7. Randomization inference for multi-arm trials

In a three-arm trial, the research might wish to compare each treatment to control separately. To do this, we must change the null hypothesis in a subtle way: we are going to assume the sharp null for each pairwise comparison. For example, when comparing treatment 1 to control, we exclude the subjects assigned to treatment 2 and pretend we simply have a two arm trial conducted among the subjects assigned to control and treatment 1.

three_arm_dat <- read.csv("three_arm_dat.csv")
three_arm_dec <- declare_ra(N = 200, 
                            conditions = c("Control", "Treatment 1", "Treatment 2"))

ri_out <-
    conduct_ri(
      formula = Y ~ Z,
      declaration = three_arm_dec,
      data = three_arm_dat,
      sims = sims
    )


summary(ri_out)

##           term  estimate two_tailed_p_value
## 1 ZTreatment 1  26.72546                 NA
## 2 ZTreatment 2 -48.52827                 NA

## plot(ri_out)

7. Randomization inference for joint significance

In that same three-arm trial that compares two treatments to a control, we might be interested in testing whether, jointly, the treatments appear to change outcomes relative to the control. This is analogous to a joint F-test, conducted via randomization inference. We assume the sharp null that a unit would express their observed outcome in any of the three conditions.
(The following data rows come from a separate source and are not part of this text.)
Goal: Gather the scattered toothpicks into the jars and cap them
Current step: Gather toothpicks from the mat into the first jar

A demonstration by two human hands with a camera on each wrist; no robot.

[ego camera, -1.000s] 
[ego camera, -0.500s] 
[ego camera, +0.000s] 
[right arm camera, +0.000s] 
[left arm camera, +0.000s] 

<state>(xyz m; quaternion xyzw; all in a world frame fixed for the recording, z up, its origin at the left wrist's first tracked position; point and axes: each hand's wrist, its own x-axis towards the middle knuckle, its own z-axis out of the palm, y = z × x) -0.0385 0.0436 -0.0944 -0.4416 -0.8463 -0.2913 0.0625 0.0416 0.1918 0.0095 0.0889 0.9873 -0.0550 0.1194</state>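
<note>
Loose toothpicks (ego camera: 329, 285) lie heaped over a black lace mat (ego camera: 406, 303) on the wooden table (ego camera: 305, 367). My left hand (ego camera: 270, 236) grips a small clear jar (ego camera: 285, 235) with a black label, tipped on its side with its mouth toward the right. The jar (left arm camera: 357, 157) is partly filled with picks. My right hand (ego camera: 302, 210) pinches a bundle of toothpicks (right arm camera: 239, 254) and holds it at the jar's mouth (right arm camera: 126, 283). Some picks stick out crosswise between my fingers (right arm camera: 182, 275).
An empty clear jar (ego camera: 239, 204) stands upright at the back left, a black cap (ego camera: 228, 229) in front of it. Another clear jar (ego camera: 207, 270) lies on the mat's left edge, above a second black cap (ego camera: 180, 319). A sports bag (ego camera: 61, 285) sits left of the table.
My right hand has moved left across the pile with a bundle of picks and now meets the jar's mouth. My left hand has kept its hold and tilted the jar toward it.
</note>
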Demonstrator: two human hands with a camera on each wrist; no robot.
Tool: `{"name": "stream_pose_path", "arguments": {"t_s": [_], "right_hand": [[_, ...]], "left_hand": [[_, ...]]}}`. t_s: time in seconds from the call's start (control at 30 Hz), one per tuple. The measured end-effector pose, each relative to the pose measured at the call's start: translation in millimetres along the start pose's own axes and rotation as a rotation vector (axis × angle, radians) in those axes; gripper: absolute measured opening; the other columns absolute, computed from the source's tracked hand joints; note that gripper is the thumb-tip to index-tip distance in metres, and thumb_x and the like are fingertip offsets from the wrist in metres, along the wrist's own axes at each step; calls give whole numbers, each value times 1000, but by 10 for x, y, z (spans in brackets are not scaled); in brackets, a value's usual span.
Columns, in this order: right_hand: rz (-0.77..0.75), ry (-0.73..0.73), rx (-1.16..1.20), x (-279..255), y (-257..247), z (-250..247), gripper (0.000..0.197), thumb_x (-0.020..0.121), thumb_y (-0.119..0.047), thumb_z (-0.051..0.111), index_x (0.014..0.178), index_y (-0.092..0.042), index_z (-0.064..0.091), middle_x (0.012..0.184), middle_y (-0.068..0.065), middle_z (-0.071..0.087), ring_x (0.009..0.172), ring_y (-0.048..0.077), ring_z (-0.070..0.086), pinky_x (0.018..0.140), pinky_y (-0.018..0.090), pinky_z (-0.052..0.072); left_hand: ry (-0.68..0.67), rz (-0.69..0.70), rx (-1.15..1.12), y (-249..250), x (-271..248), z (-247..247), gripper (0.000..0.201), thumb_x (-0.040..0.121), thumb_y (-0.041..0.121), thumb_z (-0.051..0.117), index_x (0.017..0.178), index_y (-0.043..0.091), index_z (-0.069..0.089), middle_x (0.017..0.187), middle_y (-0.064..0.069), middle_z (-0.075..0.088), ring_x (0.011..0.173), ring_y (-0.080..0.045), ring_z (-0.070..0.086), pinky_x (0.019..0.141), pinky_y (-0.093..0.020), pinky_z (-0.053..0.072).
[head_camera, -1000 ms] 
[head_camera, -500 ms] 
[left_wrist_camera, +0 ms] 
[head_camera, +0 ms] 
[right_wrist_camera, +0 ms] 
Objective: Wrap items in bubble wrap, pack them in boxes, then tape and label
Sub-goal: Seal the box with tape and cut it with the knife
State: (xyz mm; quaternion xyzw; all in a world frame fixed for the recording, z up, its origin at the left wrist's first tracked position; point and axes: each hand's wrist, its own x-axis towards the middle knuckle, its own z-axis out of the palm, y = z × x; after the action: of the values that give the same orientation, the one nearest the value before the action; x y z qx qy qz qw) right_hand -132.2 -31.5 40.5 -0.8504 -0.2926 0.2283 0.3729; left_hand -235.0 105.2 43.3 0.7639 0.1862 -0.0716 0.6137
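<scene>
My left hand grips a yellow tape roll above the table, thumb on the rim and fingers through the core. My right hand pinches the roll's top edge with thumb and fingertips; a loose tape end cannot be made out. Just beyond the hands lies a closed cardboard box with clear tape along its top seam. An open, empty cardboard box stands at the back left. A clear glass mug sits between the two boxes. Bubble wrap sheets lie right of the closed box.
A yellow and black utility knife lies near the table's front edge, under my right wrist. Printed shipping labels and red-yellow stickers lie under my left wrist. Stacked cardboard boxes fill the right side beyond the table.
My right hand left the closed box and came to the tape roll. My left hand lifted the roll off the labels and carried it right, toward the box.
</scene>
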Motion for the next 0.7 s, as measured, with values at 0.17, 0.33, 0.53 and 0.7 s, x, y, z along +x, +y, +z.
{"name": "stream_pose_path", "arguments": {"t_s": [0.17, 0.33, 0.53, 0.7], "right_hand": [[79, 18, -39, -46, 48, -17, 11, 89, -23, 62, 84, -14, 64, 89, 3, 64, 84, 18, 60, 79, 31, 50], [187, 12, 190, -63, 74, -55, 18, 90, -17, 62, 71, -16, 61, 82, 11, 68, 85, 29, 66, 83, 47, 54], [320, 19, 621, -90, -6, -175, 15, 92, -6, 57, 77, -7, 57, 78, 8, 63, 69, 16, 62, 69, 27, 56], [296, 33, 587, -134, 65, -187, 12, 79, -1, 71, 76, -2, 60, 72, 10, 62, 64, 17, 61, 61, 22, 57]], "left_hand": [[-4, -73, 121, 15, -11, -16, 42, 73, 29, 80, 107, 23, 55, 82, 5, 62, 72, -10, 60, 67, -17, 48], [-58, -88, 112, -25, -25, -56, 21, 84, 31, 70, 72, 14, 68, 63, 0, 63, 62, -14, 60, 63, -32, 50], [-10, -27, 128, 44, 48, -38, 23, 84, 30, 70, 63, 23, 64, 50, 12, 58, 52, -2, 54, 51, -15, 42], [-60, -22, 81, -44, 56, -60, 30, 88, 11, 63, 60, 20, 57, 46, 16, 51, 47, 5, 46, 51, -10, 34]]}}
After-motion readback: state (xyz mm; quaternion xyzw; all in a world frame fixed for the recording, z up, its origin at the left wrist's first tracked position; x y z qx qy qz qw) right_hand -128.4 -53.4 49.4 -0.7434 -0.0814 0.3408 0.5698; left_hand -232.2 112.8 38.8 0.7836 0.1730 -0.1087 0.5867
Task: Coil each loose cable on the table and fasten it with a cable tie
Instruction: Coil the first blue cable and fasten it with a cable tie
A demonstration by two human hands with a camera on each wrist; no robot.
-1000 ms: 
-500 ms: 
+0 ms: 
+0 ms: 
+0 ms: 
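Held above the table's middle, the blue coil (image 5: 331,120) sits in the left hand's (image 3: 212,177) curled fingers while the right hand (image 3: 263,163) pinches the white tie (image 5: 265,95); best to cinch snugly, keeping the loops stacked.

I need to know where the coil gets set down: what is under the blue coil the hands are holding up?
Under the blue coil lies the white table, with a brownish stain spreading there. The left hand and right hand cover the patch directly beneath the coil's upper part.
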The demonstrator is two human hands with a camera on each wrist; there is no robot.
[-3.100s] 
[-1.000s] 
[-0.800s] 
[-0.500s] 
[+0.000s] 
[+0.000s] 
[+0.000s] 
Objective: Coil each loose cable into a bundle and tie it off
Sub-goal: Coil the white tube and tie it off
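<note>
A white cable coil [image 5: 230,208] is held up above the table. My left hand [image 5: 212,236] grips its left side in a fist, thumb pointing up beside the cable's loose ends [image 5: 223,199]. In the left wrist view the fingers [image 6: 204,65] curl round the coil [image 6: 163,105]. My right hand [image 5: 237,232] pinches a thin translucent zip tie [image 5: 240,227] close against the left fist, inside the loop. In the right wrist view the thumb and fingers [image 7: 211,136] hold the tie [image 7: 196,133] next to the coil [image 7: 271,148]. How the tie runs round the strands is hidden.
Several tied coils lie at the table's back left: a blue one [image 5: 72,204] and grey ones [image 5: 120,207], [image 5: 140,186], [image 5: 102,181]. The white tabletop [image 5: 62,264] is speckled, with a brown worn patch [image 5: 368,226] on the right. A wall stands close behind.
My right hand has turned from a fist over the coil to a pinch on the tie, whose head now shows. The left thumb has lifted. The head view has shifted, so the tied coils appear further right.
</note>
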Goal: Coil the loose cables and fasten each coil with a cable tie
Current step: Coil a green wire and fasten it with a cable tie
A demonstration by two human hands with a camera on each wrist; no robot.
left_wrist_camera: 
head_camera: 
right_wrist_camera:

F_statistic <- function(data) {
  summary(lm(Y ~ Z, data = data))$f[1]
}

ri_out <-
   conduct_ri(
     test_function = F_statistic,
     declaration = three_arm_dec,
     data = three_arm_dat,
     sims = sims
   )

## Warning in data.frame(est_sim = test_stat_sim, est_obs = test_stat_obs, : row
## names were found from a short variable and have been discarded

summary(ri_out)

##                    term estimate two_tailed_p_value
## 1 Custom Test Statistic 2.802927             0.0664

plot(ri_out)

## Warning: It is deprecated to specify `guide = FALSE` to remove a guide. Please
## use `guide = "none"` instead.

9. Randomization inference under noncompliance

Some experiments encounter noncompliance, the slippage between treatment as assigned and treatment as delivered. The Complier Average Causal Effect (\(CACE\)) can be shown (under standard assumptions plus monotonicity) to be the ratio of the effect of assignment on the outcome – the “Intention-to-Treat” (\(ITT_y\)) and the effect of assignment on treatment receipt the (\(ITT_D\)). (The \(CACE\) is also called Local Average Treatment Effect. See our guide 10 Things to Know About the Local Average Treatment Effect for more details.) Because the \(CACE\) is just a rescaled, \(ITT_y\), a hypothesis test with respect to the \(ITT_y\) is a valid test for the \(CACE\). In practice, researchers can simply conduct a randomization inference test exactly as they would for the ATE, ignoring noncompliance altogether.

ITT_y = with(complete_dat, mean(Y[Z == 1]) - mean(Y[Z == 0])) 
ITT_d = with(complete_dat, mean(D[Z == 1]) - mean(D[Z == 0])) 
CACE <- ITT_y / ITT_d
           
ri_out <-
  conduct_ri(
    Y ~ Z, # notice we do inference on the ITT_y
    declaration = complete_dec,
    data = complete_dat,
    sims = sims
  )

summary(ri_out)

##   term estimate two_tailed_p_value
## 1    Z    41.98             0.1156

plot(ri_out)

## Warning: It is deprecated to specify `guide = FALSE` to remove a guide. Please
## use `guide = "none"` instead.

10. Randomization inference for arbitrary test statistics

ri2 can accommodate any scalar test statistic. A favorite among some analysts is the Wilcox rank-sum statistic, which can be extracted from the wilcox.test() function:

wilcox_fun <- function(data){
  wilcox_out <- with(data, wilcox.test(Y ~ Z))
  wilcox_out$statistic
}

ri_out <-
  conduct_ri(
    test_function = wilcox_fun,
    declaration = complete_dec,
    data = complete_dat,
    sims = sims
  )

## Warning in data.frame(est_sim = test_stat_sim, est_obs = test_stat_obs, : row
## names were found from a short variable and have been discarded

summary(ri_out)

##                    term estimate two_tailed_p_value
## 1 Custom Test Statistic     4320             0.9565

plot(ri_out)

## Warning: It is deprecated to specify `guide = FALSE` to remove a guide. Please
## use `guide = "none"` instead.